:: WHAT YOU WILL DO ::
Write out, from the entries below, exactly the lines that run between the lines holding "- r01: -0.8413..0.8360" and "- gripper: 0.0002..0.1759", inclusive, and stop there.

EXCERPTED RECORDS below:

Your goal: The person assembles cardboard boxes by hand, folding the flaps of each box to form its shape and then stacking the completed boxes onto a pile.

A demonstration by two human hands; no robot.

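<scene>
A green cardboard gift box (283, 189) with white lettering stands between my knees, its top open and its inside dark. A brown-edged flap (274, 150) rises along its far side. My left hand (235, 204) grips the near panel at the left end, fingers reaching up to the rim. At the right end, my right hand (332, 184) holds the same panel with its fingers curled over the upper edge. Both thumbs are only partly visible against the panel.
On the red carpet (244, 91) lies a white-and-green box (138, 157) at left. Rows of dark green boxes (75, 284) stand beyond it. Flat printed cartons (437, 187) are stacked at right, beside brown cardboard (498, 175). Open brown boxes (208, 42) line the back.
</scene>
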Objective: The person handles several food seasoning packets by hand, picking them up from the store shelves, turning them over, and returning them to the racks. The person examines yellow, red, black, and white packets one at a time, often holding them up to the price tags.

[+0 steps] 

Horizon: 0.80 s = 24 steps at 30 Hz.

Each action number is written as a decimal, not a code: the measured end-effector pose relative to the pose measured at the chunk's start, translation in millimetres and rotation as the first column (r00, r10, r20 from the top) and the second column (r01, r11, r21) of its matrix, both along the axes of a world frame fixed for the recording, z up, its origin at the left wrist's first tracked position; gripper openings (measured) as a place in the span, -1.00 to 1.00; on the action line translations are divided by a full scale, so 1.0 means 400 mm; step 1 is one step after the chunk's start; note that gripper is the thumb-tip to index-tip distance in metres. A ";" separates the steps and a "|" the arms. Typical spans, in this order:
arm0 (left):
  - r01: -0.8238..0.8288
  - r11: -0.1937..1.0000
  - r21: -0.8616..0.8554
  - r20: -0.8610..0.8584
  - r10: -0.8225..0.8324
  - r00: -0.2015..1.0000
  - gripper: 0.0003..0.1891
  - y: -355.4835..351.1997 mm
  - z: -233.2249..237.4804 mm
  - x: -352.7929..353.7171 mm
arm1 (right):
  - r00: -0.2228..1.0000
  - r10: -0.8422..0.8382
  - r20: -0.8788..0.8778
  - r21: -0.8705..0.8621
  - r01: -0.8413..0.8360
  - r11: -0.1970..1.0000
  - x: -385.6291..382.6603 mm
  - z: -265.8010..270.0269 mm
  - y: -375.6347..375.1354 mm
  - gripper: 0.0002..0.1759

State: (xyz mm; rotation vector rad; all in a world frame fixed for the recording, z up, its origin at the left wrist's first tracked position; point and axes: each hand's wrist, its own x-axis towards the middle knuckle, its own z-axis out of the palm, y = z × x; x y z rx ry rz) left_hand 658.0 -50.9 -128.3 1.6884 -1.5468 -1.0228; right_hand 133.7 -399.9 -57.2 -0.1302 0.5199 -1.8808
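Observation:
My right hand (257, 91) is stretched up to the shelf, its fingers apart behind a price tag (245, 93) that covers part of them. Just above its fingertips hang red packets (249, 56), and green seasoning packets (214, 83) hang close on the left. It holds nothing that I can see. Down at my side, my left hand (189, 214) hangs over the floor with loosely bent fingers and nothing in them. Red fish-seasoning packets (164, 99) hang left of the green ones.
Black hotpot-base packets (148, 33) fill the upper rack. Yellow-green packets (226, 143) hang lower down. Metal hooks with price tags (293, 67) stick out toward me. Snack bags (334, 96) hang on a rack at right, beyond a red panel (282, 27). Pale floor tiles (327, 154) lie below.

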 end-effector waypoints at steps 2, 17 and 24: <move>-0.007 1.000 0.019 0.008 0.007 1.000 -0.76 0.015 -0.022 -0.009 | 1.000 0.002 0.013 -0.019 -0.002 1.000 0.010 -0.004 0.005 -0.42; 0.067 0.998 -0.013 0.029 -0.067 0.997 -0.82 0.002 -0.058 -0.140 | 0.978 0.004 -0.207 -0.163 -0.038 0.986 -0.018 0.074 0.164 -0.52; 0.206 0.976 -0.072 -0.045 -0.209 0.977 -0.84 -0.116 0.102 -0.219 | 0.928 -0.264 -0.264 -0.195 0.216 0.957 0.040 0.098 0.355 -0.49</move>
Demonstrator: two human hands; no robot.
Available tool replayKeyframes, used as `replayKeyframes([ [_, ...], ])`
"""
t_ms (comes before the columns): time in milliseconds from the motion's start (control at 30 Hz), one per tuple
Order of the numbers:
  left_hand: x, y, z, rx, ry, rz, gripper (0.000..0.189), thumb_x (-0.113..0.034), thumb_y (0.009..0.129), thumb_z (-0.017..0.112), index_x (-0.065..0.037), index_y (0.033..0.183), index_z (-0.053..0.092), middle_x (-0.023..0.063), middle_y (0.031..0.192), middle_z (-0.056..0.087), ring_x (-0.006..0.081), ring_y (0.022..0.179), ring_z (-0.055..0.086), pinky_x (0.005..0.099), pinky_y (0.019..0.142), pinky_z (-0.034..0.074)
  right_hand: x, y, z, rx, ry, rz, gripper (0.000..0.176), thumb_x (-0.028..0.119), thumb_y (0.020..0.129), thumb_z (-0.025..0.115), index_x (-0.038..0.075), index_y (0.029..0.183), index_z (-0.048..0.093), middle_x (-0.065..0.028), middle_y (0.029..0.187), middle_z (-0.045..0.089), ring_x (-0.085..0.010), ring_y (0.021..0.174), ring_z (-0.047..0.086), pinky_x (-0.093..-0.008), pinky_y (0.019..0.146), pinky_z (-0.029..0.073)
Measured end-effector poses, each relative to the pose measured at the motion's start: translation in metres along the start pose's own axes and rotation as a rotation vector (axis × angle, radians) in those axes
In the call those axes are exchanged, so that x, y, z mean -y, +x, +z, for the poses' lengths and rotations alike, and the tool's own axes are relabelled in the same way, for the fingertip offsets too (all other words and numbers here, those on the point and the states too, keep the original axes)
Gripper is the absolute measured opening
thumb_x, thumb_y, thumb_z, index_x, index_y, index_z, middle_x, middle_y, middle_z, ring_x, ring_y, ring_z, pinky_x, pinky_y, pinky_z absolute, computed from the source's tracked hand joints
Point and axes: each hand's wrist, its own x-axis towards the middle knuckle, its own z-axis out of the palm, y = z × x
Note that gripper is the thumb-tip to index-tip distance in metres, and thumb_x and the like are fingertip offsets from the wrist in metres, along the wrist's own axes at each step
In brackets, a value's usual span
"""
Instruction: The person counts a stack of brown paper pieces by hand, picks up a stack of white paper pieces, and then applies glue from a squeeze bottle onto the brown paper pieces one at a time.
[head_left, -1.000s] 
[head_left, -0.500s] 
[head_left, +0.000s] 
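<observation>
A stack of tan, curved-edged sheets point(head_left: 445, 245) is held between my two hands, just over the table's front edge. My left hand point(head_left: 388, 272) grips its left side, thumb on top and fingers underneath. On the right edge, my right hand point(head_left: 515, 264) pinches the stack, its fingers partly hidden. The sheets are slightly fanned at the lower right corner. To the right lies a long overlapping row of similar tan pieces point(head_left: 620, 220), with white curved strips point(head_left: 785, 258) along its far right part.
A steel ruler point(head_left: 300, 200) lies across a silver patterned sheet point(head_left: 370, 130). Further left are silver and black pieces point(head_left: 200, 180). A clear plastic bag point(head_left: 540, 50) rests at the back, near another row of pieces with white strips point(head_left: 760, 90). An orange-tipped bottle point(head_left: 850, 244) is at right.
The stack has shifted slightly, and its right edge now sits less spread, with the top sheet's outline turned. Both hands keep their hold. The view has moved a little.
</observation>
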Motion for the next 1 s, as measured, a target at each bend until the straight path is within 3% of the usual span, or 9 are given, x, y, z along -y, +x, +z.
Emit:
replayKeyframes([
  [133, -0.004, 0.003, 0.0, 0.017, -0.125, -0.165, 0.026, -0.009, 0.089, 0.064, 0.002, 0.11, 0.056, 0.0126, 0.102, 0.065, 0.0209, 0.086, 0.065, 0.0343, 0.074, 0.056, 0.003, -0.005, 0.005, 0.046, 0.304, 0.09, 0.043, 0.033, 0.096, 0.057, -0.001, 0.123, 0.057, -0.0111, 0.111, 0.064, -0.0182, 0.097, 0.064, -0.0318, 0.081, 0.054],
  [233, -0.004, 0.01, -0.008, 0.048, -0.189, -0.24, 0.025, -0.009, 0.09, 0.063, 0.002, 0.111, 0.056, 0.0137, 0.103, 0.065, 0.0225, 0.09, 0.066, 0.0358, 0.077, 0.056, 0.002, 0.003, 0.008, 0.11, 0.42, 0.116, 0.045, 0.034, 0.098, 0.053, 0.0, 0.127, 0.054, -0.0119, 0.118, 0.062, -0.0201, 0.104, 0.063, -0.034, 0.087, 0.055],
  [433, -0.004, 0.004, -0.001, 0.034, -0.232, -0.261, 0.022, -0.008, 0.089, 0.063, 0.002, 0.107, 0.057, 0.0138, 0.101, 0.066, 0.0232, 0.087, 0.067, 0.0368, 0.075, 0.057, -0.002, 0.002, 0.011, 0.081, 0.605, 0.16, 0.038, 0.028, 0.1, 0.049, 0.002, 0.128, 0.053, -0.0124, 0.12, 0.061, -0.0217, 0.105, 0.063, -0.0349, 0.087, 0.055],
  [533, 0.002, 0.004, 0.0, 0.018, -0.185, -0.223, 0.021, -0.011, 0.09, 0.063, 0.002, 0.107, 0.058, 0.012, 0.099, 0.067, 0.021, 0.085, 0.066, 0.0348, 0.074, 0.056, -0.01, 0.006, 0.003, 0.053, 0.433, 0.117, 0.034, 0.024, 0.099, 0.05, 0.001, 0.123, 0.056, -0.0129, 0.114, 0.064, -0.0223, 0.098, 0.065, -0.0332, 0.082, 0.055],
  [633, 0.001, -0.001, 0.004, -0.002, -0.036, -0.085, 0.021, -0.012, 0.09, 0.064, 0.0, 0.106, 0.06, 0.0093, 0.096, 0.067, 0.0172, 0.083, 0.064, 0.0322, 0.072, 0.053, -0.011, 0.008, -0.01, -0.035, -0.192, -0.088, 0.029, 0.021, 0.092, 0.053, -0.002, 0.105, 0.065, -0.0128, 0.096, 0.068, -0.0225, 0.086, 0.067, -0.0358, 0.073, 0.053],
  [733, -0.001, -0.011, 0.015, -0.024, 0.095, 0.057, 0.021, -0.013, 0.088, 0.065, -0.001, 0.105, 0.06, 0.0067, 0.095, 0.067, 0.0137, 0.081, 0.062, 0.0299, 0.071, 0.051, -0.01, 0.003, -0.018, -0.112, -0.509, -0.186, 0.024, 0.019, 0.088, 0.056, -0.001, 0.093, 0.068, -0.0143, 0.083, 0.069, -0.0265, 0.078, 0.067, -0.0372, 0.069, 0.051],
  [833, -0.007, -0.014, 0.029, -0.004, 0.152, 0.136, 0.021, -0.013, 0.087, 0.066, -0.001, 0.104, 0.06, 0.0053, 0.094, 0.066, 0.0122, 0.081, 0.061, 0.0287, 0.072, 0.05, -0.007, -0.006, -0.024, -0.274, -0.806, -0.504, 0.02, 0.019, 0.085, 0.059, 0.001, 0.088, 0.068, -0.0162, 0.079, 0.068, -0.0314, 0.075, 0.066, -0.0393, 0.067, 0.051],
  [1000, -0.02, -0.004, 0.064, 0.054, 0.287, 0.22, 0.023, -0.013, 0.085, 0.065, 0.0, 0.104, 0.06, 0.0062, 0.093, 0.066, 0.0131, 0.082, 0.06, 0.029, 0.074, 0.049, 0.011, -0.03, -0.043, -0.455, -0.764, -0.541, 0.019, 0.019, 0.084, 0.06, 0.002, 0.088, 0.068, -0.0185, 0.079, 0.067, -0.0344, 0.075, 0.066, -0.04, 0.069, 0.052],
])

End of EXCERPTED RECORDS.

:: THE COMPLETED TASK ::
  - r01: -0.8413..0.8360
  - r11: -0.1970..1.0000
  - x: -385.6291..382.6603 mm
  - z: -265.8010..270.0269 mm
  - y: -375.6347..375.1354 mm
  - gripper: 0.0002..0.1759

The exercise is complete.